During the months before my second daughter’s birth, our garage door became a wall of windows. The four small existing windows, cobwebbed, with cracked red frames, transformed into my favourite feature of my new office, their now-deep ledges (to insulate, we made new walls within the walls) home to beloved objects: a green glass box my parents gave me when I moved away from my native BC; a vase made of glass containing ash from Mount St. Helens. I finished alphabetizing the books just days before the birth, and on my first full day as a mother of two, nursed in my Poäng chair while reading a manuscript I’d agreed to endorse.
At first, I thought this space would be too big; I’d loved my cramped old office (now the baby’s room), with its view over the backyard, its privacy and vantage. The widower who’d lived in the house behind ours since the neighbourhood was developed in the ’50s showed up in my poems (reading in his sun room), as did the white pine a previous owner had brought from his native New Brunswick. I didn’t want to trade them for the street, and what would I do with all the space?
Let others in, it turns out. Sometimes both of my girls read and play here while I work. (Not while I write. For that, I need to be, or at least feel, alone.) My elder daughter’s friends have drunk eggnog at my desk while working on a PowerPoint for school. The ceiling’s been strung with blue streamers for an Under the Sea birthday party, the shelves covered with a disco mural for a dance party.
Those shelves which, when I filled them nearly eight years ago, left just a little space for new acquisitions, have, of course, filled to overflowing. I’ve long since broken my promise to myself not to shelve books two deep, not to stack them horizontally across the vertical arrangement, nor crowd the fronts of the shelves with knickknacks, photographs, cards, drawings.
Instead of projecting myself onto the backyard, I see the octogenarian next-door neighbor wheel out his recycling and compost bins each Monday night at nine, the earliest permitted time according to our city bylaws. (I put ours out hours earlier, so as not to interrupt my time at my desk. So far, no fines.) When canvassers show up, I can’t pretend not to be home; they see me well before they ring the bell. The man who co-runs the art camp my daughters have attended for years sometimes cycles up the hill to the high school where he teaches. If we both look up at the right time, we wave. Sometimes there’s a groundhog sniffing the driveway, sometimes a skunk at dusk, bees in July visiting the yellow bursts of the St. John’s wort.
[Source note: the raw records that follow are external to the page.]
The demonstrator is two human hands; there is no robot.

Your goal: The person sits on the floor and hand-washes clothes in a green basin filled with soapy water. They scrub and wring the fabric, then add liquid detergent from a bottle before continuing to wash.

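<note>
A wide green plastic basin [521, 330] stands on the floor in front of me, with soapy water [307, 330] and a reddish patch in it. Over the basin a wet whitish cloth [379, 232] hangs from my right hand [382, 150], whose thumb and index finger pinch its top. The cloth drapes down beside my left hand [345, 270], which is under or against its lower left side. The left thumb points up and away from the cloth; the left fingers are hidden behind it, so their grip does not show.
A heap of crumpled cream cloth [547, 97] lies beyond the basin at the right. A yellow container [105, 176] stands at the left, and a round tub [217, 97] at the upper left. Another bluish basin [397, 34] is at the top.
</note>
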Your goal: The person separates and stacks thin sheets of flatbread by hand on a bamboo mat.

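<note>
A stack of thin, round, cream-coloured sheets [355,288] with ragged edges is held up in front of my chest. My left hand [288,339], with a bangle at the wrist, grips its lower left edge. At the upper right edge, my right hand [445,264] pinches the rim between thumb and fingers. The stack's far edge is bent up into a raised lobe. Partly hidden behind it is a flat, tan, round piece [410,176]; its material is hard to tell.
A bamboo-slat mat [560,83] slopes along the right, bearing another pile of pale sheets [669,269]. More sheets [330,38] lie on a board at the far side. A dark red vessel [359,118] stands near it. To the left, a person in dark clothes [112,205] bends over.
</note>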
On days when I don’t have to go to campus for classes or meetings, I critique student poems and write e-mails here; when I can, which means primarily during the spring and summer months, I work on my own poetry. For the past many years, I’ve been writing about rooms destroyed by Hurricane Katrina and its aftermath; when I imagine disaster taking our house, it’s my office I mourn first. I’ve written on trains and in planes, in hotel rooms and botanical gardens and my office on campus, but here’s where the real thing happens most reliably. It’s not irrelevant that this poetry manuscript, in which the uncontrollable world has flooded my consciousness, has coincided with this space. Here, at ground level, where a vehicle was once kept, it’s impossible for anything to be entirely one’s own. That, I’ve come to see, is (mostly) a good thing.